Task brief: Lines of the data that contain the word "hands" are the ones to copy.

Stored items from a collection
──────
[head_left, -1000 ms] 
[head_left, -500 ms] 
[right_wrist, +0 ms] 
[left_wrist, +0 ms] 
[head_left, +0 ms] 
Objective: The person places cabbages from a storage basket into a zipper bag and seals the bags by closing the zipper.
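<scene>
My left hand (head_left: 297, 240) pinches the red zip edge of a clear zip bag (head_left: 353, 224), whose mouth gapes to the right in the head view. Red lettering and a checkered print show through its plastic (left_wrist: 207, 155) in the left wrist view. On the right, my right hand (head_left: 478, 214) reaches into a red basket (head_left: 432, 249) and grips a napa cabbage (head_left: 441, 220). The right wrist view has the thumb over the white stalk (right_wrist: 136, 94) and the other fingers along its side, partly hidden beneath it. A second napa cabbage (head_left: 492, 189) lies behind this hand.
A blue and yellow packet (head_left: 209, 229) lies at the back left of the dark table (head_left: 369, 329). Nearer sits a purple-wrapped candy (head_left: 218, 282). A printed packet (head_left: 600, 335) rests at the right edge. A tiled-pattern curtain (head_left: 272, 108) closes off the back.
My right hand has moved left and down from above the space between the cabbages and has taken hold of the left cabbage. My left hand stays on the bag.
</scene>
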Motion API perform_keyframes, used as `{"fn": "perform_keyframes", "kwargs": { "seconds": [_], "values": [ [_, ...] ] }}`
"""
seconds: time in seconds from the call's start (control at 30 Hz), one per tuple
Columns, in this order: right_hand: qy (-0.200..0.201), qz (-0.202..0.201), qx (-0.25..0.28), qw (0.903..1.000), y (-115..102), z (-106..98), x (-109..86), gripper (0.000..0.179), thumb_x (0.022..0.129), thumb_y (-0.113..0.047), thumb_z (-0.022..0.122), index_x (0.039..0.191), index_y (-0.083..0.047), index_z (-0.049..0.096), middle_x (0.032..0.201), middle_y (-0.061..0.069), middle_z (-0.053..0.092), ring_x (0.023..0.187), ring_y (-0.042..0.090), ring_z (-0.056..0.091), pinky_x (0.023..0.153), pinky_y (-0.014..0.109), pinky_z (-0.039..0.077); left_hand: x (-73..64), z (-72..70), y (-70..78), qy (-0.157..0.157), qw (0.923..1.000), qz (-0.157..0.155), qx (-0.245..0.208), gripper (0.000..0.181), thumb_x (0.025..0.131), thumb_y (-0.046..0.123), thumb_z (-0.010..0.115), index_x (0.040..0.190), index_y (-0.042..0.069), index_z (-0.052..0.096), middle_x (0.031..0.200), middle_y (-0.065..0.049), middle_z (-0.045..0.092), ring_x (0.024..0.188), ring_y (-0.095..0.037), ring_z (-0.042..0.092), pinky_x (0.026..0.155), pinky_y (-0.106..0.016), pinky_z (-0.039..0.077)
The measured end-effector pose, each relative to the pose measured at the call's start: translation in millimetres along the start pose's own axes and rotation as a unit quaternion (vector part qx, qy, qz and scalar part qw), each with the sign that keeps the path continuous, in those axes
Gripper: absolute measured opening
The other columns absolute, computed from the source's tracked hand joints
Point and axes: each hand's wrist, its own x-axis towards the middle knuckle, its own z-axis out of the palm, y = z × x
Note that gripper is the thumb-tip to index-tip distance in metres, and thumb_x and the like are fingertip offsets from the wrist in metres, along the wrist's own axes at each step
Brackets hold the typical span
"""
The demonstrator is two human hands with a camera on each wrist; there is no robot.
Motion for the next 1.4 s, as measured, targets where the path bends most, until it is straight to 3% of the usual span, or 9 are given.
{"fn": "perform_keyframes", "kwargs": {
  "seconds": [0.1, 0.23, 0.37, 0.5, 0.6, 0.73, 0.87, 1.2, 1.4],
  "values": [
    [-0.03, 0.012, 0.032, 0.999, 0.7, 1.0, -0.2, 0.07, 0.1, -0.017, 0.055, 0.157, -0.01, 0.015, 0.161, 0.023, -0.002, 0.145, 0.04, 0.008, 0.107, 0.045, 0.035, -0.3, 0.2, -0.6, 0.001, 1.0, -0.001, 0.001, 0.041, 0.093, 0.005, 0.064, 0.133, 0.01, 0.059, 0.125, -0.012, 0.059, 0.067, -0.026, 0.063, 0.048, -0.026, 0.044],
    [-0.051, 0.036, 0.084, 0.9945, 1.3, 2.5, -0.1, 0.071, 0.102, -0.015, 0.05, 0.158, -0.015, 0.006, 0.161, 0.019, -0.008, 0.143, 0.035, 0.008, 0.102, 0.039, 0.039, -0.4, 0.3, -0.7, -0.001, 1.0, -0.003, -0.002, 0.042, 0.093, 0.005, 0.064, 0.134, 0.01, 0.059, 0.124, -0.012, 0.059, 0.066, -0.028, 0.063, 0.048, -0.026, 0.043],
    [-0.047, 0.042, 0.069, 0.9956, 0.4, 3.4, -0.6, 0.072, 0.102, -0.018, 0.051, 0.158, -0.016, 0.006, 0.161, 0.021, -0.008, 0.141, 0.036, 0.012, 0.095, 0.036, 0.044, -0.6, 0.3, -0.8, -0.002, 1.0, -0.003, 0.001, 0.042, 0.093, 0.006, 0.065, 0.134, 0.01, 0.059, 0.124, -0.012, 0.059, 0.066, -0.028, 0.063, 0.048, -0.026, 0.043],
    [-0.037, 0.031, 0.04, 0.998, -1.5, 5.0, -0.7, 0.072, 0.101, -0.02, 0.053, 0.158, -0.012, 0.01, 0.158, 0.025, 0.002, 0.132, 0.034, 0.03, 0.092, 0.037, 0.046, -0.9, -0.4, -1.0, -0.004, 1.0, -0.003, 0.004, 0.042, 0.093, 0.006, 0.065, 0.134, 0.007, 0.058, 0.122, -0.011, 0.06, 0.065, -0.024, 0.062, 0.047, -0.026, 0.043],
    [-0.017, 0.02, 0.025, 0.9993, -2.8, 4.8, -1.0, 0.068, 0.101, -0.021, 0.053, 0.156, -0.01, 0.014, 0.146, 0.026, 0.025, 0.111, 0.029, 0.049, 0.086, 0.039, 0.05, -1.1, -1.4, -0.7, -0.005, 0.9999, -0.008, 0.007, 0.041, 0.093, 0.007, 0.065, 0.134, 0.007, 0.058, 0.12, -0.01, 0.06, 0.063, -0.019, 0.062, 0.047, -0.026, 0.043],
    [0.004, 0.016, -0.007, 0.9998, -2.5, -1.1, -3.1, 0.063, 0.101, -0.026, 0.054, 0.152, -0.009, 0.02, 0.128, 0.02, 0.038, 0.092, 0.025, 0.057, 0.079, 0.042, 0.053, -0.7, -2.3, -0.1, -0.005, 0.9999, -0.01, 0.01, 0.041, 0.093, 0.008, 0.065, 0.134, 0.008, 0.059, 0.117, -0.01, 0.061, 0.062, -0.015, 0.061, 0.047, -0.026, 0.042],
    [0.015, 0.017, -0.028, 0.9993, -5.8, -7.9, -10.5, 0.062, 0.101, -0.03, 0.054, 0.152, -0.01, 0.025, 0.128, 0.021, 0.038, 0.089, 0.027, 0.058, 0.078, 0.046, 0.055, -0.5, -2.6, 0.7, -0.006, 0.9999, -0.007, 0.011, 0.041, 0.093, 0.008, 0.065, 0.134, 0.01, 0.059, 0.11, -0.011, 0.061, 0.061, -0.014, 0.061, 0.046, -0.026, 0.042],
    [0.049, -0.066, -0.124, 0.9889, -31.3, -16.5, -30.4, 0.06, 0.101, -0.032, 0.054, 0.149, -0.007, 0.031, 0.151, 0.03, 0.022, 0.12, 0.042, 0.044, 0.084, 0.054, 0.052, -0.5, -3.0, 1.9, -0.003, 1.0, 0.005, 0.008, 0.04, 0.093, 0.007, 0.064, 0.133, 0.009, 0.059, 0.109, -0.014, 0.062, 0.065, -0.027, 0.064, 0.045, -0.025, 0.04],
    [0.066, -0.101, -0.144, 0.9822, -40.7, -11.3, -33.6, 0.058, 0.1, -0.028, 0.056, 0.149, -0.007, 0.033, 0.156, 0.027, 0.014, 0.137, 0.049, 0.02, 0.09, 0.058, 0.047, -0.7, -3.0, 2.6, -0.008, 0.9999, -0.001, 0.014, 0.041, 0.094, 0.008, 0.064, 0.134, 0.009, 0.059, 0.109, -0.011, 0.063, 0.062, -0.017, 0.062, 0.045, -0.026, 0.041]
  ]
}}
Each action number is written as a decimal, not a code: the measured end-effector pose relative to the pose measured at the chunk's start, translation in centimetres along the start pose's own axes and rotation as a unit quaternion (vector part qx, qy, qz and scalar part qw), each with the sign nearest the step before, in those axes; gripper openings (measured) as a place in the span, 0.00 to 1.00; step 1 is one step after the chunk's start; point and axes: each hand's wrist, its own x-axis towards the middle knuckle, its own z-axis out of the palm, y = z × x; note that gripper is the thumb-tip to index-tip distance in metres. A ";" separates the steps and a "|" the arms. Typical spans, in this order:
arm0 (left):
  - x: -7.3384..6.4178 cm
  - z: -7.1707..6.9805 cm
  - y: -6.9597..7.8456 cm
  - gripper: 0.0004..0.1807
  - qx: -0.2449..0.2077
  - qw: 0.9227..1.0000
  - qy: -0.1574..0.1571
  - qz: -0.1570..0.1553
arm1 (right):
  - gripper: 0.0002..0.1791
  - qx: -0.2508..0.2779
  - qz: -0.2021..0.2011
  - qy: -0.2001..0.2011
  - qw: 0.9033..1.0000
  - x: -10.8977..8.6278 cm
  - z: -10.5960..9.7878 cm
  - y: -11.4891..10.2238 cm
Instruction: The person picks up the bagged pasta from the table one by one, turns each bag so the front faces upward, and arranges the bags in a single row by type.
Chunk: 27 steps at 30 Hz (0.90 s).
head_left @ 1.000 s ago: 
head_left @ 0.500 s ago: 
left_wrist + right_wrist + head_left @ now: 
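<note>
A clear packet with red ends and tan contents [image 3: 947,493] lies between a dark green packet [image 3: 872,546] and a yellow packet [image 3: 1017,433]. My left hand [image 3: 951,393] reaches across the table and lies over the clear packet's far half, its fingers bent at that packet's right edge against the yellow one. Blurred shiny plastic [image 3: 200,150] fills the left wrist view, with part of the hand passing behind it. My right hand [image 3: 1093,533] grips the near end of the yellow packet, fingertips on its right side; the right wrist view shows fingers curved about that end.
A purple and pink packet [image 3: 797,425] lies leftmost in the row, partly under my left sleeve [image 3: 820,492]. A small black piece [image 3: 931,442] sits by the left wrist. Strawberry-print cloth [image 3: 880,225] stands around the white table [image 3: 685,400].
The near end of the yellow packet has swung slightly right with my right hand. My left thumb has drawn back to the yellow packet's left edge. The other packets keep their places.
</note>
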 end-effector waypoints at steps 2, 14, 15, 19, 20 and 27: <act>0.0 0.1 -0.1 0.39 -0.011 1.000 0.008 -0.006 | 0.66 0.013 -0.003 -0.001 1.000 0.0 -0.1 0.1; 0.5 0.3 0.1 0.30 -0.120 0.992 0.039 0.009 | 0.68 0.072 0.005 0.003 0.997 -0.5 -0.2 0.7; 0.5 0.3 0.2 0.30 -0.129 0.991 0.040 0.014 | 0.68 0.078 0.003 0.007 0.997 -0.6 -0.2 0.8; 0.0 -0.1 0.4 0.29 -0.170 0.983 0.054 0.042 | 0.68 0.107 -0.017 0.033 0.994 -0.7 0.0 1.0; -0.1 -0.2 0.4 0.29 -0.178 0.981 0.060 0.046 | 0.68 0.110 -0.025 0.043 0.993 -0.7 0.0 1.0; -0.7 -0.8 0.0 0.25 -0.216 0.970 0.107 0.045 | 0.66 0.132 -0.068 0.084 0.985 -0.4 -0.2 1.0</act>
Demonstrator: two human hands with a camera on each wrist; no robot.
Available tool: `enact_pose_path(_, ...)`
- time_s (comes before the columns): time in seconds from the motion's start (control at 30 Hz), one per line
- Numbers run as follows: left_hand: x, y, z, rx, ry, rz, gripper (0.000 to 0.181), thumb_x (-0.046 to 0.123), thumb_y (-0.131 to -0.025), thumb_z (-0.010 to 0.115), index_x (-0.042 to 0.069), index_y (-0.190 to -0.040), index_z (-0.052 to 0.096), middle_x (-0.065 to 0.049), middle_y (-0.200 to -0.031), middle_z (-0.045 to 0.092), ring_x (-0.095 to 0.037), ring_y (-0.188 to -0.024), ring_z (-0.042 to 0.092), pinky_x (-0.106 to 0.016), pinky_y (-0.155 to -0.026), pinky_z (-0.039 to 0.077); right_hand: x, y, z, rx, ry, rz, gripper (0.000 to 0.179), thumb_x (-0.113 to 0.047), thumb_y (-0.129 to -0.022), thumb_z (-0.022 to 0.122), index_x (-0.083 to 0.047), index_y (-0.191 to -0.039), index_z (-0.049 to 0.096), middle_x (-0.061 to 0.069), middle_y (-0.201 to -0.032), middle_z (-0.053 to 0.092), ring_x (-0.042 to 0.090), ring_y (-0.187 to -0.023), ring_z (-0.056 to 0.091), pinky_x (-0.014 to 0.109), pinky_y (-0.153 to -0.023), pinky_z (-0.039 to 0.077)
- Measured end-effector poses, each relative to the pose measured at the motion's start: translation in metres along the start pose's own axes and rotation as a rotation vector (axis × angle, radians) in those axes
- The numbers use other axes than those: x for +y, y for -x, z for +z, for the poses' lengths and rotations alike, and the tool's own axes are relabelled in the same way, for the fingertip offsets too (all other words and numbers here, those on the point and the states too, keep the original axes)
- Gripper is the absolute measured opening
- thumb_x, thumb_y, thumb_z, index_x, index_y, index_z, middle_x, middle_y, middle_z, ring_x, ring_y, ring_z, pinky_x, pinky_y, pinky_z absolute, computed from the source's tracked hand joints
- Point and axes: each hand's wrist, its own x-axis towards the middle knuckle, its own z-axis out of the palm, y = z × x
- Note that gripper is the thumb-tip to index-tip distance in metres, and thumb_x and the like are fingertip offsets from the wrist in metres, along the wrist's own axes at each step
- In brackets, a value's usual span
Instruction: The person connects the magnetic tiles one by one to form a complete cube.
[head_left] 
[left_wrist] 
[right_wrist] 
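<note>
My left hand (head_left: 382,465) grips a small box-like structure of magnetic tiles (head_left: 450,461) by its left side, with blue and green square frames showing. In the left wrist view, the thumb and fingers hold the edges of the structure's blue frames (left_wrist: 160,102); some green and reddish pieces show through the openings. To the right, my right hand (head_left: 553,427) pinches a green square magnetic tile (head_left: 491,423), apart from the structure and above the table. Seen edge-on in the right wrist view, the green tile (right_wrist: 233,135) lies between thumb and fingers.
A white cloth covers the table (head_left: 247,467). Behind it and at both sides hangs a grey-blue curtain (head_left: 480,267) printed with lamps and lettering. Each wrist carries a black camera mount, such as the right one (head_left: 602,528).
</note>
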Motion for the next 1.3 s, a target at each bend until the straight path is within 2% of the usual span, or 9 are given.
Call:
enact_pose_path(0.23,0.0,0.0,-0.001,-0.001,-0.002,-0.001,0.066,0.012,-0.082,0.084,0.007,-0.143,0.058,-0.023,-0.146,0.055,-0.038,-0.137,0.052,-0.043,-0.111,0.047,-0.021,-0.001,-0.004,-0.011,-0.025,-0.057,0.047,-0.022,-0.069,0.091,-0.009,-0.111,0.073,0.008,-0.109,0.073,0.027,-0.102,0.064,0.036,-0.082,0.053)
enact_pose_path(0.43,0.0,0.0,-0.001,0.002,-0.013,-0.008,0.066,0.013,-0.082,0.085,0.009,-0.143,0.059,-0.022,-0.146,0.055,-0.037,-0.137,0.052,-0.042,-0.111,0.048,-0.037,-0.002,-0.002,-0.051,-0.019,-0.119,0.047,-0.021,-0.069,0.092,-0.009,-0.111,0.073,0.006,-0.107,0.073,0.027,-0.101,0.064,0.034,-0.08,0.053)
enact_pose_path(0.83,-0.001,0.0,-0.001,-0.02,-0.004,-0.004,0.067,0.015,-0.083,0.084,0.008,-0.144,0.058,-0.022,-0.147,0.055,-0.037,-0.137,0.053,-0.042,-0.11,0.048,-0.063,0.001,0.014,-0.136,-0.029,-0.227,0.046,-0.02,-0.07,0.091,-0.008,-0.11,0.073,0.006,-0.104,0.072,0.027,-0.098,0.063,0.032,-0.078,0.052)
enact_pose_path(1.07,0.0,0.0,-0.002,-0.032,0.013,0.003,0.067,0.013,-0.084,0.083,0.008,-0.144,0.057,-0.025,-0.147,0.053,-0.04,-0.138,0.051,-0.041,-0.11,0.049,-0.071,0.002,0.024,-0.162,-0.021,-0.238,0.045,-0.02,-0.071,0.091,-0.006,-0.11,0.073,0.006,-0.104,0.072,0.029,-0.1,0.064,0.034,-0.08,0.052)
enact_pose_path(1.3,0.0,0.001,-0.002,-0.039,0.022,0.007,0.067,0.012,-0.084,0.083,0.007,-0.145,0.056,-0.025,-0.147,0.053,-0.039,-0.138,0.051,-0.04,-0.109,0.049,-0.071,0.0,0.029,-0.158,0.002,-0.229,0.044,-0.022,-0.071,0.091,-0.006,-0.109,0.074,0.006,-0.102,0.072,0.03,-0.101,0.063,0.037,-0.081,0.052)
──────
Answer to the exercise:
The demonstrator is two human hands with a camera on each wrist; there is no robot.
Demonstrator: two human hands with a camera on each wrist; no robot.

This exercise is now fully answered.